O jogo da Baleia Azul: consequências penais

Foto: Reprodução 

A polêmica disposta nas redes sociais hoje em dia é o jogo da Baleia Azul, o jogo suicida. Consiste este jogo virtual na participação de adolescentes em um grupo de rede social (Facebook) que impõe desafios consecutivos no qual o último é o derradeiro suicídio.

Na definição doutrinária majoritária, podemos definir o suicídio como a retirada da própria vida, voluntária e intencional. O suicídio puro e simples não é crime, pelo princípio da alteridade, mas não é punível.

O que é punível, prima facie, é a participação no suicídio de alguém, ou seja, a instigação ou indução ao suicídio, por força do artigo 122, do Código Penal, prevendo uma pena de reclusão de 02 a 06 anos, se o suicídio se consuma ou, de 01 a 03 anos de reclusão, caso haja tentativa de suicídio com resultado de lesão corporal grave.

Se a vítima é capaz (menor de 18 anos e consciente da compreensão dos fatos), a pena pelo crime de indução ao suicídio é aumentada da metade, com escoro no artigo 122, parágrafo único, inciso II, do CP, ou seja, a pena é dobrada. Se a vítima é incapaz (não tem capacidade para consentir), o Curador deverá responder pelo crime de homicídio, art. 121, do CP, com pena de reclusão de 06 a 20 anos. Só é suicídio se a vítima voluntariamente se despedir da vida, caso contrário, a vítima é um instrumento na mão do Curador, sem capacidade para consentir.

Quem tenta deixar o grupo e é impedido por ameaças pelo Curador e, por fim, acaba por ceifar sua vida, possui diminuída sua capacidade de resistência, portanto, o Curador responderá pelo art. 122, parágrafo único, do CP e terá sua pena duplicada, além de responder também por crime de ameaça, fulcro no artigo 147, do CP (pena de detenção de 01 a 06 meses).
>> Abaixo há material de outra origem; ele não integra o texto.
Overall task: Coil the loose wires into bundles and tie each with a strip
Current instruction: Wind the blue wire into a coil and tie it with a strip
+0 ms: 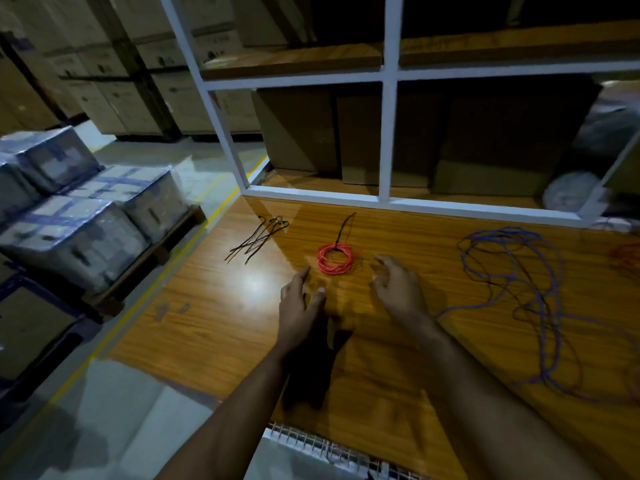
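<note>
1. Left hand [300, 299]: fingers straight and loosely spread, holding nothing; it hovers over the table just short of the red coil.
2. Right hand [398, 285]: fingers slack, slightly curved, empty; it hangs just right of the same coil. The two hands flank the coil without touching it, which suggests it has been set down finished.
3. Red coil [335, 258]: thin glossy wire wound into a flat, tight ring, lying between the fingertips and the shelf; a black strip [346, 225] cinches its far edge, tail pointing away.
4. Spare strips [258, 239]: a small fan of thin black ties, left of the coil, probably kept in reach for the next bundles.
5. Purple wire [512, 292]: long, slack, in sprawling irregular loops at right; uncoiled, likely next.
6. Table [214, 323]: orange wood-grain laminate, shiny under glare.
7. Shelf frame [388, 133]: white bars, with brown cartons behind.
</note>
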A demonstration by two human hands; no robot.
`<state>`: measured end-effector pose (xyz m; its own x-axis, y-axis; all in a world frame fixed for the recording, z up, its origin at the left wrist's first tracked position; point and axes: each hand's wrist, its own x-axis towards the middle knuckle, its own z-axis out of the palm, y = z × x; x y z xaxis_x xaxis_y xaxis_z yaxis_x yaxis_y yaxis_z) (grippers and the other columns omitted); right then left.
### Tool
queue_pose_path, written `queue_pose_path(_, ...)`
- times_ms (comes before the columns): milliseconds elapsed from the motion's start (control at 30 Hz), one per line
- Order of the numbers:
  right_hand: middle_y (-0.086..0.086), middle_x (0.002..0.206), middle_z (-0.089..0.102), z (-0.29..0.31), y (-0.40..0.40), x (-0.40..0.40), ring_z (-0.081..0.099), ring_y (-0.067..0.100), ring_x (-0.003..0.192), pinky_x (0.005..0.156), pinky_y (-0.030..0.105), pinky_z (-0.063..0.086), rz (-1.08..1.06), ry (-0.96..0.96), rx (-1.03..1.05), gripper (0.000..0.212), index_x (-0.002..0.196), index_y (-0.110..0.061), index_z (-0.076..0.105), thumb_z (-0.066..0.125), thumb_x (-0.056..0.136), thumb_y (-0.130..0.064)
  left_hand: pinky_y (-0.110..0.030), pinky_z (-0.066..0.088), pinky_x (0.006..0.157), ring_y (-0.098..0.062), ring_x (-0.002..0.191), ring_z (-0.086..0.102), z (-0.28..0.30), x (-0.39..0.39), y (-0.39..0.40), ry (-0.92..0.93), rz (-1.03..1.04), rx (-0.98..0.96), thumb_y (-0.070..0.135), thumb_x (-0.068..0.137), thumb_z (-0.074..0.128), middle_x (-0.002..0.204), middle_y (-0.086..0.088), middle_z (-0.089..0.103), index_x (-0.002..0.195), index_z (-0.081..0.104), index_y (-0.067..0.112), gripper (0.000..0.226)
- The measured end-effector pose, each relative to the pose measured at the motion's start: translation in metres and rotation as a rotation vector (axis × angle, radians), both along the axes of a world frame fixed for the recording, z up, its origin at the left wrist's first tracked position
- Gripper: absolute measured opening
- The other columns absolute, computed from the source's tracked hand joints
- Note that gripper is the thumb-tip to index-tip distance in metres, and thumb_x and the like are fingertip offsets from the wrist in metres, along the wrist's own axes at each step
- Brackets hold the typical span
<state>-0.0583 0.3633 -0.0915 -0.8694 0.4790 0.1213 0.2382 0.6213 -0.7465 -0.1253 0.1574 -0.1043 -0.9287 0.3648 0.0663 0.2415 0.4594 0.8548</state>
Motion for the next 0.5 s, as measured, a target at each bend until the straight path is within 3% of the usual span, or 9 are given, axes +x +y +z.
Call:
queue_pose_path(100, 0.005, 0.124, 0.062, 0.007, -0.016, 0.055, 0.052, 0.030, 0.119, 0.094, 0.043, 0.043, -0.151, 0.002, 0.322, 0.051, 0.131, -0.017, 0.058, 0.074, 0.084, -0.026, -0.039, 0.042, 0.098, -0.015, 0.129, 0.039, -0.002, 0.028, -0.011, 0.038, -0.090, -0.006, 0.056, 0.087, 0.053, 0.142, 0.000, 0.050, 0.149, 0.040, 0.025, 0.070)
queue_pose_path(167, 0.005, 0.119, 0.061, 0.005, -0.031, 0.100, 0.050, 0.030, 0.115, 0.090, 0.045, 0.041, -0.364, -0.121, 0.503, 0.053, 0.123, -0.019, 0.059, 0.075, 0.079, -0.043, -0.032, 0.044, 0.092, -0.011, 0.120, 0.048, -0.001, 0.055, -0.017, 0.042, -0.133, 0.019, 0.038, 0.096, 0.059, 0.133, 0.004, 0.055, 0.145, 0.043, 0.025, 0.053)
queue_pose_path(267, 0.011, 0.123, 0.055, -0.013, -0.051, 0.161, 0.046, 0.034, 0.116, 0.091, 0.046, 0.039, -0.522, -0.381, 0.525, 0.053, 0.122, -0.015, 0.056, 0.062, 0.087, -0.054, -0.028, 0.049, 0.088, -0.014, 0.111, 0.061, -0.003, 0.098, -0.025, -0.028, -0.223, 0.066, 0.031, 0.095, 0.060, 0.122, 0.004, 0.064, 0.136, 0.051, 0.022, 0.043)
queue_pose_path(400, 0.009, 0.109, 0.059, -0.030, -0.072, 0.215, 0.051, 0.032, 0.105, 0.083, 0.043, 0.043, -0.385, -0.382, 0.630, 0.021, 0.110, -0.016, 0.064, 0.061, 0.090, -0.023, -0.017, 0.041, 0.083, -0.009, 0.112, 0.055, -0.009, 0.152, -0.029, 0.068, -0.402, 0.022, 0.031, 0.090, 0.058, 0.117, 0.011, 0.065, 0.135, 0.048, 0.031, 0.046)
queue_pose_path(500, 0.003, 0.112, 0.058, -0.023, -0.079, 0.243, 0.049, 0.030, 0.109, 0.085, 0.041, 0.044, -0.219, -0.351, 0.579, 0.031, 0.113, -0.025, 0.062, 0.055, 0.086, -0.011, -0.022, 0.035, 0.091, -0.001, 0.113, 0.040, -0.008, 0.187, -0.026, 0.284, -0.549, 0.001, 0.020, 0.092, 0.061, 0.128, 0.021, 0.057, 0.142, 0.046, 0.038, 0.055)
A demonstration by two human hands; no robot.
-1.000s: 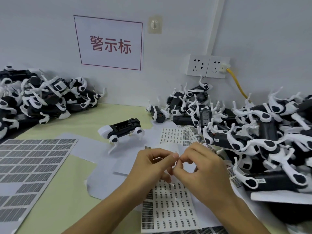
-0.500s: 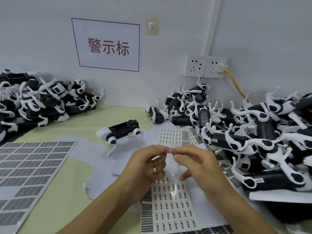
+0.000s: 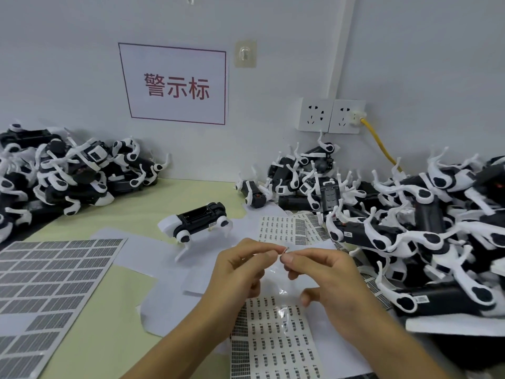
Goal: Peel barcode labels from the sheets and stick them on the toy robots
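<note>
Near the middle, above the label sheet [image 3: 273, 340], the left hand [image 3: 240, 274] and right hand [image 3: 328, 280] are pinching one tiny label [image 3: 285, 250] together — now lifted clear, ready for the standing toy robot [image 3: 199, 222] beyond.

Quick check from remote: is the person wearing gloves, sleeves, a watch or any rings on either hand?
No. Both the left hand and right hand are bare, with no gloves, rings or watch visible. Both forearms are uncovered to the frame's bottom edge; no sleeve shows. Fingernails look short and unpainted.
</note>
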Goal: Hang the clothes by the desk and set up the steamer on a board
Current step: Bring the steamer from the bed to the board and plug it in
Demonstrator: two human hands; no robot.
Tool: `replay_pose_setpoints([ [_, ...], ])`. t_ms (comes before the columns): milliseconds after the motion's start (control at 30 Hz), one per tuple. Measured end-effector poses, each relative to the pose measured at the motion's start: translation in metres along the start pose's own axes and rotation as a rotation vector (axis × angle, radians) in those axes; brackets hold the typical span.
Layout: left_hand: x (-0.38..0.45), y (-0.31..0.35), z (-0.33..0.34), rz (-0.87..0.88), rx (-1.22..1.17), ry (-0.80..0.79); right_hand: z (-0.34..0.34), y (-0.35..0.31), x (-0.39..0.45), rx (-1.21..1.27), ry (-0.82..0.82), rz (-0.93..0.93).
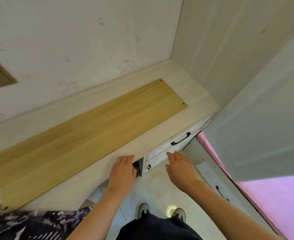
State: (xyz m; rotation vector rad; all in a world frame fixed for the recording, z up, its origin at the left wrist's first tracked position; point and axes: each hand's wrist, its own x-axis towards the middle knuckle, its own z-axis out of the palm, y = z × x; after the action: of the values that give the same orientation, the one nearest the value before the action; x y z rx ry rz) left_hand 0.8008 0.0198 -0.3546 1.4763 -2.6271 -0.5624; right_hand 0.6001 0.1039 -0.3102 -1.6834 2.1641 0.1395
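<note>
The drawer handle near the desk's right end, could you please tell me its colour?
The drawer handle is black, against a whitish drawer front; the head view shows it.

A long wooden board (90,135) lies flat on the pale table (191,87), set in a wall corner. The left hand (122,172) reaches to the table's front edge, fingers straight; the right hand (180,168) hovers flat before a drawer with a black handle (180,139). Patterned dark cloth (30,224) lies lower left.

A long pale wooden board (90,135) with corner holes lies flat on the desk (199,108)
</note>
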Motion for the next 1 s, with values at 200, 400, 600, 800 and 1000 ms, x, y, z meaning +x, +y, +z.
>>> replay_pose_setpoints([
  [200,0.007,0.054,0.013,0.24,-0.021,-0.016,0.006,0.038,-0.053,0.098,0.079,0.176],
  [400,-0.003,0.122,0.035,0.39,-0.056,-0.115,0.027,0.083,-0.117,0.132,0.14,0.336],
  [600,-0.032,0.204,0.063,0.54,-0.059,-0.176,0.055,0.138,-0.193,0.203,0.204,0.493],
  [800,-0.081,0.293,0.104,0.714,-0.056,-0.23,0.083,0.191,-0.284,0.226,0.243,0.636],
  [1000,-0.137,0.379,0.152,0.828,-0.053,-0.284,0.117,0.245,-0.374,0.256,0.301,0.794],
])
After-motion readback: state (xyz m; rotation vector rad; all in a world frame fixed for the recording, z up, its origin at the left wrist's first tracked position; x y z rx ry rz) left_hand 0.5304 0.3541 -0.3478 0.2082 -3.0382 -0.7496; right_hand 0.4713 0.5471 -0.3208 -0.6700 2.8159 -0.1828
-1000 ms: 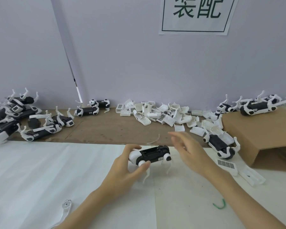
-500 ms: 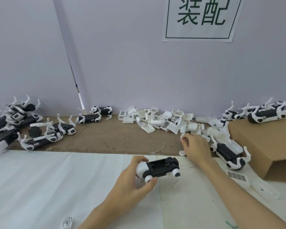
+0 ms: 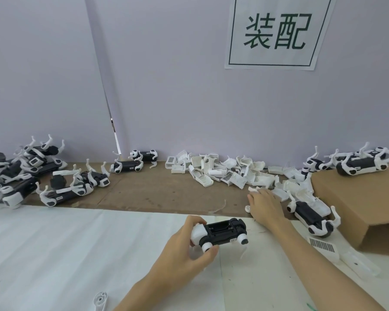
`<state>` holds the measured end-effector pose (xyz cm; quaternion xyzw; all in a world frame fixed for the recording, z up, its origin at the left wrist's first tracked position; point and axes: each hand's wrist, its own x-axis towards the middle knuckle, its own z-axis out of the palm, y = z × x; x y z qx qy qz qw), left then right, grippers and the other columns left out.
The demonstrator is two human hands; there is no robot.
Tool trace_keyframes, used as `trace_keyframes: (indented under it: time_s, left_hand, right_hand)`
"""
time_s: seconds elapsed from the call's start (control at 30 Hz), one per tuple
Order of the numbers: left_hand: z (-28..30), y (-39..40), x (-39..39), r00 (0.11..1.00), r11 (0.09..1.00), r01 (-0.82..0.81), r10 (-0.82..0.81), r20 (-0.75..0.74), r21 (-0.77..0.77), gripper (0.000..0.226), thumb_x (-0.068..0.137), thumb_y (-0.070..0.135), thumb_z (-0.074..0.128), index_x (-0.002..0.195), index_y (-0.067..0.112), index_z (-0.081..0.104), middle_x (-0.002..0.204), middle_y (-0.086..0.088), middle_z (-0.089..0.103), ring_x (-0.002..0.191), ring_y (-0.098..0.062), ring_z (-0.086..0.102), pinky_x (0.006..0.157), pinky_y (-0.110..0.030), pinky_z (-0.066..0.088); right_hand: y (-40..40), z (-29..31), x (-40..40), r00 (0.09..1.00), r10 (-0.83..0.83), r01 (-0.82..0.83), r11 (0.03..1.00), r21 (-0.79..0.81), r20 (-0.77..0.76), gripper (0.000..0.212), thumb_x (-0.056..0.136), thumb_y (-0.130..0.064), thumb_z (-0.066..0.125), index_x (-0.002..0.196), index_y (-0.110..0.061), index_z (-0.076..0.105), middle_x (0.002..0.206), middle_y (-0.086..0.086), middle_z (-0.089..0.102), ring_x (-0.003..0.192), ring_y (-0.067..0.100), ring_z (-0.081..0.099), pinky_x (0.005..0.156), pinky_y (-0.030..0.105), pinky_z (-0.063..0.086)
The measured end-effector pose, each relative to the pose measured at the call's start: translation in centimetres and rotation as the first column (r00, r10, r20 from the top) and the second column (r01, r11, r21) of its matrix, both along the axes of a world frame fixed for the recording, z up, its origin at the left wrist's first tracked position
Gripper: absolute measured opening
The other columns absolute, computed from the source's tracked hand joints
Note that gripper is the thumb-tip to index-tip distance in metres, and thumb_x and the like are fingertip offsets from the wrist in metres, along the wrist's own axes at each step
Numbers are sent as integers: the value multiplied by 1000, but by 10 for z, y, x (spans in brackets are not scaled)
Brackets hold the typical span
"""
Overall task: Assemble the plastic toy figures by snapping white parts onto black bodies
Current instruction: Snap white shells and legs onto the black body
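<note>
My left hand (image 3: 189,250) grips a black toy body (image 3: 225,231) by its white end, holding it just above the white sheet; its open cavity faces up and thin white legs hang below. My right hand (image 3: 266,206) is stretched forward to the near edge of the pile of white parts (image 3: 222,173). Its fingertips curl onto one white part (image 3: 254,189) there. A small white ring (image 3: 247,208) lies beside that hand.
A finished figure (image 3: 310,215) lies right of my right hand, against a cardboard box (image 3: 357,203) that carries more figures (image 3: 364,164). Several assembled figures (image 3: 61,189) crowd the left. A barcode-labelled white part (image 3: 321,245) and a loose white piece (image 3: 100,299) lie on the sheet.
My right hand moved away from the black body and forward to the pile of white parts, where it stays. My left hand keeps holding the body, now a little lower.
</note>
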<state>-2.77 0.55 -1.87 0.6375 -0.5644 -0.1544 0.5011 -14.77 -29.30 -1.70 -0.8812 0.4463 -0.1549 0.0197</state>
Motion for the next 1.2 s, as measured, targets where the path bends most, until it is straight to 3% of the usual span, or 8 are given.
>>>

No entanto, importante atentar que o jogo da Baleia Azul não é uma brincadeira, é um sinal, um atentado contra os direitos fundamentais e não pode ser tolerado. É preciso que os pais e tutores estejam vigilantes com seus filhos, somente assim haverá a devida proteção das crianças e adolescentes nas redes sociais. É muito mais fácil prevenir ou remediar, nossas crianças e adolescentes necessitam de proteção, sejamos os primeiros escudos aos Curadores virtuais ou não.

Elias Guilherme Trevisol é Advogado Criminalista (OAB/SC 29.078-A). Presidente da Associação dos Advogados Criminalistas de Santa Catarina (AACRIMESC) Regional Sul – Criciúma, SC. Doutorando em Direito pela Universidade de Córdoba, Argentina.